Location
- 9 Townsend West Nashua, Hillsborough County, New Hampshire 03063 United States

Information
- School type: Public, charter school
- Established: 2007; 19 years ago
- Director: Jennifer Cava
- Teaching staff: 6–8: 19.5 (FTE) (2018–19); 9–12: 10.6 (FTE) (2018–19);
- Grades: 5–12
- Enrollment: 6–8: 291 (2018–19); 9-12: 241 (2018–19);
- Student to teacher ratio: 6–8: 14.92 (2018–19); 9–12: 22.74 (2018–19);
- Website: asdnh.org

= Academy for Science and Design =

The Academy for Science and Design (ASD) is a Blue-ribbon public charter school located in the city of Nashua, New Hampshire, United States. It has consistently been ranked as among the top high schools in the United States, as well as the #1 school in the state of New Hampshire. ASD concentrates on providing a STEM-based education. The academy is tuition-free for New Hampshire residents. However, the limited space available for new students at the school makes a lottery system necessary. All applicants who are eligible for the lottery (who completed the application requirements by the deadline) are drawn and this order is used to create the waiting list each year. The school is physically located in Nashua, but is a New Hampshire public school and all New Hampshire students are eligible to apply for enrollment. Nashua students are not given priority over students from any other New Hampshire towns.

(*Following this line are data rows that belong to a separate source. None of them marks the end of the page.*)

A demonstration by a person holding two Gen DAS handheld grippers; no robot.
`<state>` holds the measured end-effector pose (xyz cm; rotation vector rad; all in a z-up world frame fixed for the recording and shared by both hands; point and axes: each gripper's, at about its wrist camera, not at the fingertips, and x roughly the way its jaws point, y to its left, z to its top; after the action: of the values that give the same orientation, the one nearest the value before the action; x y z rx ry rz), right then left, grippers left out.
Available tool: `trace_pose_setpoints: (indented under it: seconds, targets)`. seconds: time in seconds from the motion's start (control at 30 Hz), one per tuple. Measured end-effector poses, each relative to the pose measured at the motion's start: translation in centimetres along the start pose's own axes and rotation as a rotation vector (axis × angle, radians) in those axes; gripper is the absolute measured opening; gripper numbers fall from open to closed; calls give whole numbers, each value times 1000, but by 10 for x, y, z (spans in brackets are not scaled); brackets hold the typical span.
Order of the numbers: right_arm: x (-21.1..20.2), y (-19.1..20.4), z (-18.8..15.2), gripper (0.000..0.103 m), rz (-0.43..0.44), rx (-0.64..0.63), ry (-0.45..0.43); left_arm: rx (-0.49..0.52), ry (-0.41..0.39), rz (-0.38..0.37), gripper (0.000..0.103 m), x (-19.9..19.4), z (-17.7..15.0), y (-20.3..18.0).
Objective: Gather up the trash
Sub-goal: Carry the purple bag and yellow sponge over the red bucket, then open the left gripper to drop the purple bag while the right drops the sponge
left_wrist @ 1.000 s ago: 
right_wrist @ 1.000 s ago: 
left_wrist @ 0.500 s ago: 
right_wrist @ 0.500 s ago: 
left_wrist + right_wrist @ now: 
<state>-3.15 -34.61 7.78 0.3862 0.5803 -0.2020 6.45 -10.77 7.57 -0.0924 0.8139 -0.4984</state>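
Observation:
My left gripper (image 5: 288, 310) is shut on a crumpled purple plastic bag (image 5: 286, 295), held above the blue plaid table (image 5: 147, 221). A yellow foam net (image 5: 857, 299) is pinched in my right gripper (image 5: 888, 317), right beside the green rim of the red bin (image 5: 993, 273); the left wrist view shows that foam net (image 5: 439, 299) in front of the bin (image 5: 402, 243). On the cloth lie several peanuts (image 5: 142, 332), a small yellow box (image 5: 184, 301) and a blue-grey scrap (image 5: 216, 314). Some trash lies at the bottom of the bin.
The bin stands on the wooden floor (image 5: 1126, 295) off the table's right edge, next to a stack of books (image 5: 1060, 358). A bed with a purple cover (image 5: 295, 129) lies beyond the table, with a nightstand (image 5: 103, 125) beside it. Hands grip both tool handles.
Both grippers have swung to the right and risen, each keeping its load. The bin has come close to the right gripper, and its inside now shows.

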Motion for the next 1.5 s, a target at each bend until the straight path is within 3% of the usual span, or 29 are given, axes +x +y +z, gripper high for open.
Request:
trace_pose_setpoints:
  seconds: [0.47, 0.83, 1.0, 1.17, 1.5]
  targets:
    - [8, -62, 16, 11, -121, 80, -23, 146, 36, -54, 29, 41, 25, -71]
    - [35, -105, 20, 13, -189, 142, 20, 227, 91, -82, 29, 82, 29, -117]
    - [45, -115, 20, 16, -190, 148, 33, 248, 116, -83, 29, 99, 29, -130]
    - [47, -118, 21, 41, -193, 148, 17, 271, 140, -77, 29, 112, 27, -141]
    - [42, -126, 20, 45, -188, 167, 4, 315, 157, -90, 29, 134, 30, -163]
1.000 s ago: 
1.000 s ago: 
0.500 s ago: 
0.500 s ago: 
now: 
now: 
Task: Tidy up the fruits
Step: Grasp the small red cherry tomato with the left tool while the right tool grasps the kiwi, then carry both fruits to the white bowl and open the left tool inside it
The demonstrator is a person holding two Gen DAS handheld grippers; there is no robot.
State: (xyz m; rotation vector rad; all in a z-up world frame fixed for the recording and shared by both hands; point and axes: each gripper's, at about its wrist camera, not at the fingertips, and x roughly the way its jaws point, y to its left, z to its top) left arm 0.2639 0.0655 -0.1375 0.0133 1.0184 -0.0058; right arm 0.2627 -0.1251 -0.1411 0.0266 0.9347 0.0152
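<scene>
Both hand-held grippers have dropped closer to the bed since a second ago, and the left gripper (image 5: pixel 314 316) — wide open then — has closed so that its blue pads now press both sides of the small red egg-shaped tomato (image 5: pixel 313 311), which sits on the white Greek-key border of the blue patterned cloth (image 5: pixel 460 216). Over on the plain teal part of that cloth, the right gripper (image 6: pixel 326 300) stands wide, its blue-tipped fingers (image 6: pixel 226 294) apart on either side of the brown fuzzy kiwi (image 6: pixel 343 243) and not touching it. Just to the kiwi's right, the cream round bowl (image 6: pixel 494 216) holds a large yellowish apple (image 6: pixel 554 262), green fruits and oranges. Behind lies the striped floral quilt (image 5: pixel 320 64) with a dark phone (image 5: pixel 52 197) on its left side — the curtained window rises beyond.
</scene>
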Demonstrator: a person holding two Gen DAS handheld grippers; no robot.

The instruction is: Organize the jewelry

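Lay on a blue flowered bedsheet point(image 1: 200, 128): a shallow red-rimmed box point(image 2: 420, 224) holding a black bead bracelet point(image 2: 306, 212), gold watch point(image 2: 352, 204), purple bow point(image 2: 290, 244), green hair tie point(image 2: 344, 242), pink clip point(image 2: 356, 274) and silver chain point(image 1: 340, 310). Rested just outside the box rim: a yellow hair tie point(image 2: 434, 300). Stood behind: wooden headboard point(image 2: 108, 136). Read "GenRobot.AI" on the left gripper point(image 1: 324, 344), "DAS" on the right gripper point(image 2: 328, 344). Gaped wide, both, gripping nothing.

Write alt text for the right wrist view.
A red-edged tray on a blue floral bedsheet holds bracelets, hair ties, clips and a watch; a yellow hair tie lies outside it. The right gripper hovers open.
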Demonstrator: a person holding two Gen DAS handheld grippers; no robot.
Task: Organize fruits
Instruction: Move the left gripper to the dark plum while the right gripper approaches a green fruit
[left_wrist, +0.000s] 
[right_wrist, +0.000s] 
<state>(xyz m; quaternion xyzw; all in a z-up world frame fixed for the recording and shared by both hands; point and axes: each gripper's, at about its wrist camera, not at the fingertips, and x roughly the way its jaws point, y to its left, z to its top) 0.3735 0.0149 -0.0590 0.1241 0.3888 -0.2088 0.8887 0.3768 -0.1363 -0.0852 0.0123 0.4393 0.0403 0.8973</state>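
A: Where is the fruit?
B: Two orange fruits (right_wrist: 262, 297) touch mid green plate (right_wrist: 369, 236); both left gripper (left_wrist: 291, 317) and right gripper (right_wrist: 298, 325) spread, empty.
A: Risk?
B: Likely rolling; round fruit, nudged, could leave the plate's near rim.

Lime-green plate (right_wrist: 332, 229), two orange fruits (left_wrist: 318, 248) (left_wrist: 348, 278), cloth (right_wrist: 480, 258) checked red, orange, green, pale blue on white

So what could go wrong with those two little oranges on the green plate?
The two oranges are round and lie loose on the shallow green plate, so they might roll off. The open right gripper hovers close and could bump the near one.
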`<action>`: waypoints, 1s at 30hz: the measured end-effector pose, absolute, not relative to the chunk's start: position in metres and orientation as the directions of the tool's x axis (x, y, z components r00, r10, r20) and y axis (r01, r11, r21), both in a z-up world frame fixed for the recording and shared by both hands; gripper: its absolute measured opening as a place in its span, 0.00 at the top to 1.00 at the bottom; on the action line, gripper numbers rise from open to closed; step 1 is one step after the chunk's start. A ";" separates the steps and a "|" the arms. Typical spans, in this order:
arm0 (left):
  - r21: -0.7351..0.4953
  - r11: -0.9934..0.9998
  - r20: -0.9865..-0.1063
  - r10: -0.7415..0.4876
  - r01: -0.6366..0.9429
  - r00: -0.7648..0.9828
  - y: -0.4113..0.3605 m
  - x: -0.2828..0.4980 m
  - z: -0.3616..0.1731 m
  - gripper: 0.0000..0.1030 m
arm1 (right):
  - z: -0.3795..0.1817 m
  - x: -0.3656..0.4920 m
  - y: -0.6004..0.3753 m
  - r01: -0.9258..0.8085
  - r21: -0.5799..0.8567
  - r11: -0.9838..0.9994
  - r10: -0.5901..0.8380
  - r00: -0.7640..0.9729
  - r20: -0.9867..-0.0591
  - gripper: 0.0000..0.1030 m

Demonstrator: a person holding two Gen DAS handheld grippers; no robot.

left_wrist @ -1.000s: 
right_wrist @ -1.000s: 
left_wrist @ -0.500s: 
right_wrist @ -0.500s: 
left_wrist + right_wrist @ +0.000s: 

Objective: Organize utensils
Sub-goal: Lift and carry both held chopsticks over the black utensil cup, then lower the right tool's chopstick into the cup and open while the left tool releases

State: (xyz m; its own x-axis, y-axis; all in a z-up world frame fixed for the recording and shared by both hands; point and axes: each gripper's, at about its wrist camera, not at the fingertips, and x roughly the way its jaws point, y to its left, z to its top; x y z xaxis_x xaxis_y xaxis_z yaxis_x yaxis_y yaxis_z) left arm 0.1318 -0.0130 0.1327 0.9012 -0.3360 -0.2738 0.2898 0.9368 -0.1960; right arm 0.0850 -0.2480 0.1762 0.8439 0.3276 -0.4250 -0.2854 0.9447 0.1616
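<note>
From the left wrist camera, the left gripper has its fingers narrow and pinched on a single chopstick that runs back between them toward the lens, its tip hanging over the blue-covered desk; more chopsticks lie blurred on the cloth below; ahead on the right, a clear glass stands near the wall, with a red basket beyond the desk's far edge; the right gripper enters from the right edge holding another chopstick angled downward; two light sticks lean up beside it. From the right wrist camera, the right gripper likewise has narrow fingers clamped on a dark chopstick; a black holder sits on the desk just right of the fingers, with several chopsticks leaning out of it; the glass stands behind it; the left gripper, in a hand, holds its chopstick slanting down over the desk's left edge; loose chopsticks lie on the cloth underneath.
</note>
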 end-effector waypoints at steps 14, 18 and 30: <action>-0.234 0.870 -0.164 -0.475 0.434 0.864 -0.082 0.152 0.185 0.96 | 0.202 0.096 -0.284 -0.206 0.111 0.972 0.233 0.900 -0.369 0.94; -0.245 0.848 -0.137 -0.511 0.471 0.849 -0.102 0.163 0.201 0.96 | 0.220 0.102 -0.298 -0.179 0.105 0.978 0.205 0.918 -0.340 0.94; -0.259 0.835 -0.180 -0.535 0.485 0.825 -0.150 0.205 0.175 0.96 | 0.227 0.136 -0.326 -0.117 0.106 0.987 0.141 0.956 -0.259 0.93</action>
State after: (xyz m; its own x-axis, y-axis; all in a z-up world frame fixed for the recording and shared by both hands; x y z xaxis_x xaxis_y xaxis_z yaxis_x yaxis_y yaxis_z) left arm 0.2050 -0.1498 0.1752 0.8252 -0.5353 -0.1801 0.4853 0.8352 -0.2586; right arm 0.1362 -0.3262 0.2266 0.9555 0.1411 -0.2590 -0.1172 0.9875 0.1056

ASD opened in September 2007 and is currently serving 525 students from over 40 New Hampshire communities in grades 5 through 12. The academy offers a science, technology, engineering and math oriented curriculum beginning with algebra, integrated biology and chemistry, and physics in grade 7.

==History==
The establishment of the school was approved in March 2006. Its establishment was sponsored by Daniel Webster College. The school opened for the 2007-08 academic year. During the 2011-12 year, grade 6 was added to the school. Prior to the 2012-13 school year, ASDNH moved from its original location in Merrimack, New Hampshire, to its current location in Nashua, expanding the size of the student body. On October 3, 2014, Dr. Scott F. Bobbitt donated $30,000 for the construction of a full chemistry lab, now officially named the Bobbitt lab after its donator. In 2015, the Academy for Science and Design was ranked the 50th best high school in America by Newsweek., and rose to 44th in 2016. It is currently ranked as the best high school in New Hampshire. On September 28, 2017, ten years after opening for their first year, the school won the National Blue Ribbon Schools award.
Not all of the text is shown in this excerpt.